Just been over to Pat and Lal’s to watch The Departed* on their fancy Blu-Ray system**. Now, Pat’s right to point out that he can’t watch Matt Damon without thinking of this, but I still think, here is an interesting actor. In The Talented Mr Ripley and now in The Departed, he played two characters who couldn’t decide whether they preferred the truth or the lie they had so carefully constructed. More than that, in The Departed the Leonardo di Caprio character is conflicted because he is essentially good, while Matt Damon never lets us know whether his character has any such considerations. It’s not clear whether Sullivan has any loyalty, or any morals, or whether he is just more comfortable pretending. If anything, Ripley is even more amoral, and seems to be asking us whether we choose the more conventional lives we lead because we want to, or because we just lack his peculiar talent for deception. And in both films, his character is happiest when putting another act on top of the first, flirting or inveigling or slipping away from suspicion. He makes a difference of sorts, too: I can’t think of another major Hollywood star who would have played Ripley like he did, and I’m not sure the film would have got made without a star like him.

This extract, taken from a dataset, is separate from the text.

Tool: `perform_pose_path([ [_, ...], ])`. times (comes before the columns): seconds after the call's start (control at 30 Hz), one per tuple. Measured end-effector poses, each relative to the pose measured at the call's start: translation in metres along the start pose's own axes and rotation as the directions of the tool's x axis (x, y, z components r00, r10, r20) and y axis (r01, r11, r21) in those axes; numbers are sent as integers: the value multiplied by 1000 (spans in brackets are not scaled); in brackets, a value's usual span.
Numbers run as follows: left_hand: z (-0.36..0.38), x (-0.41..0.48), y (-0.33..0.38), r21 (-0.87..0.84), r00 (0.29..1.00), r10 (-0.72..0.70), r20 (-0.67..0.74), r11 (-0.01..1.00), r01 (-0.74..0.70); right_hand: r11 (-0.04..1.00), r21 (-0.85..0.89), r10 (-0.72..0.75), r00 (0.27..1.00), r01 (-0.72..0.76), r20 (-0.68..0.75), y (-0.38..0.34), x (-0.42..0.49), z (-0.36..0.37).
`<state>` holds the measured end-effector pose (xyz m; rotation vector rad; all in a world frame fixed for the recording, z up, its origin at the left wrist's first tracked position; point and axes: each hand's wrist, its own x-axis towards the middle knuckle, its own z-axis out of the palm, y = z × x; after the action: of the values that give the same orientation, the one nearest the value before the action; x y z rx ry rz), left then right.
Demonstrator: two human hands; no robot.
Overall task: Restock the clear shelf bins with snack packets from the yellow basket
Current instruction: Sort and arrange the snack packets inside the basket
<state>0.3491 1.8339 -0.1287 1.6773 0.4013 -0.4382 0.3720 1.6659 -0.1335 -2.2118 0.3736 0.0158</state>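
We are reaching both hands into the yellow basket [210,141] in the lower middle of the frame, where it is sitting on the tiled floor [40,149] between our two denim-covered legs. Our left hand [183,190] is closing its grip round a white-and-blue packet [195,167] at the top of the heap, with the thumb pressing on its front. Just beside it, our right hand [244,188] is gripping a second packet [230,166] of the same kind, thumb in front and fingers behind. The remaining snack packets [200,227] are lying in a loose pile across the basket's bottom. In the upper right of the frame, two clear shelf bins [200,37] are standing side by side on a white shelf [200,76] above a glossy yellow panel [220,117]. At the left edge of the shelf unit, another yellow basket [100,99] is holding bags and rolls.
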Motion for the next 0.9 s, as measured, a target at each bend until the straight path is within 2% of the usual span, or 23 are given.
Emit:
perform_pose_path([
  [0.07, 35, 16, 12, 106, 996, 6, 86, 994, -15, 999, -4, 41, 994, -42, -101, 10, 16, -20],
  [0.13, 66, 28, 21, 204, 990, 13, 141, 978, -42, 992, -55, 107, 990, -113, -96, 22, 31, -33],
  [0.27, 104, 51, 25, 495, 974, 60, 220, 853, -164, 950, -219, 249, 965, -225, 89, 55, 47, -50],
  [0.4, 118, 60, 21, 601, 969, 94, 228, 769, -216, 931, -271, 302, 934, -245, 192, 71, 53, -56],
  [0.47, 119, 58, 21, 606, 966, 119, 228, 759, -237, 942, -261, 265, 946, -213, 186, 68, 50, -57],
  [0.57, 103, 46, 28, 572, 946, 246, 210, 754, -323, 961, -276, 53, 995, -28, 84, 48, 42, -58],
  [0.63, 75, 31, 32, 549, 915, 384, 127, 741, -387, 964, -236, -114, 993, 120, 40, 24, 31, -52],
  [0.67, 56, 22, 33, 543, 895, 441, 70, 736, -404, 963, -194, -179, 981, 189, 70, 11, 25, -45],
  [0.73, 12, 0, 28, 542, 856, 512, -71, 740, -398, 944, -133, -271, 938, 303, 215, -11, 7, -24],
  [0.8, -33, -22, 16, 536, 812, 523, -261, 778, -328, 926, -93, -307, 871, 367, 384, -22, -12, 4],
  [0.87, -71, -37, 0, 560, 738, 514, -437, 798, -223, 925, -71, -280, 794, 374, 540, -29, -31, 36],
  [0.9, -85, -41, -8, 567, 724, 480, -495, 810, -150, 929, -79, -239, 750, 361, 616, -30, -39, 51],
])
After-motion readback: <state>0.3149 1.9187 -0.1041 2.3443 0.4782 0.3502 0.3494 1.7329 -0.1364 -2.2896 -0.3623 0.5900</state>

* Which doesn’t add much to the Infernal Affairs original except to say that aspects of American masculinity are seriously fucked up.
**Not sure I like Blu-Ray. It all looks a bit too sharp and over-saturated, like a Gilette ad. Or maybe that was just this film.
PS Here is a wonderful review of The Departed by the great Roger Ebert, who gets right to the Catholic heart of the matter. I love this line:
I am fond of saying that a movie is not about what it’s about; it’s about how it’s about it. That’s always true of a Scorsese film.